# [PROMPT]
Look through the material below and copy exactly the lines from the line with "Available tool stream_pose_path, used" to the line with "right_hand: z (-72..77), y", those two lines included.

# [THE DATA]

----------------

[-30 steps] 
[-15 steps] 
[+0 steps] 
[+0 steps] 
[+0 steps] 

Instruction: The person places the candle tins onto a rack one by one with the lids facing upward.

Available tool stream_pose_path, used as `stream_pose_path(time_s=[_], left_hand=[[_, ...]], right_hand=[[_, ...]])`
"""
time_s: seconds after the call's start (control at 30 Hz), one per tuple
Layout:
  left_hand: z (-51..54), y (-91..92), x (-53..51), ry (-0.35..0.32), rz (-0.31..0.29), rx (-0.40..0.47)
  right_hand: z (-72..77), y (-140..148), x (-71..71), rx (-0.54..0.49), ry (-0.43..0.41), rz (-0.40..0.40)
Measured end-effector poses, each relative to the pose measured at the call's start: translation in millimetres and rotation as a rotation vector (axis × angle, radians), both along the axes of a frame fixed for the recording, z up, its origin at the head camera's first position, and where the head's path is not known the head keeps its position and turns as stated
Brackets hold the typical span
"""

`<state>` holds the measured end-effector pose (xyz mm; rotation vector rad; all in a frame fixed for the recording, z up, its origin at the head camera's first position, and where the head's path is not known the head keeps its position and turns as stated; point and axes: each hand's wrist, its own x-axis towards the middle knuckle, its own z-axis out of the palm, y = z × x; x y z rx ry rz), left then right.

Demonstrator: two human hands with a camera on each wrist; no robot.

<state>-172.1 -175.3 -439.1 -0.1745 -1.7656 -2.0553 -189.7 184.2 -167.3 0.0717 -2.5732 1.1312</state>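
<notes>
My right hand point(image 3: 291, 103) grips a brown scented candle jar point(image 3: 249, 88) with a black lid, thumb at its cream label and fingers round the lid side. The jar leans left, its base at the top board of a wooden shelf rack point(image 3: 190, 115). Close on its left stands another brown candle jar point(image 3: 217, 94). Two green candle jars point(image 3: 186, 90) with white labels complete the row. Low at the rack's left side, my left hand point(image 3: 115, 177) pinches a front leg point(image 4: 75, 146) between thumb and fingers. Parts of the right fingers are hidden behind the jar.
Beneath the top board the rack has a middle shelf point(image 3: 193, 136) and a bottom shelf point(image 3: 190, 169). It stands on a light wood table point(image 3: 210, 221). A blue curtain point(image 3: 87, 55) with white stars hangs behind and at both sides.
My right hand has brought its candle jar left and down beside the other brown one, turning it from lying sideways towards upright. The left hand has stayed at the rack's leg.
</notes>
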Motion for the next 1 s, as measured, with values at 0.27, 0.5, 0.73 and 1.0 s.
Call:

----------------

# [ANSWER]
Available tool stream_pose_path, used as `stream_pose_path(time_s=[_], left_hand=[[_, ...]], right_hand=[[_, ...]])`
"""
time_s: seconds after the call's start (control at 30 Hz), one per tuple
Layout:
  left_hand: z (-51..54), y (-91..92), x (-53..51), ry (-0.35..0.32), rz (-0.31..0.29), rx (-0.40..0.47)
  right_hand: z (-72..77), y (-140..148), x (-71..71), rx (-0.54..0.49), ry (-0.43..0.41), rz (-0.40..0.40)

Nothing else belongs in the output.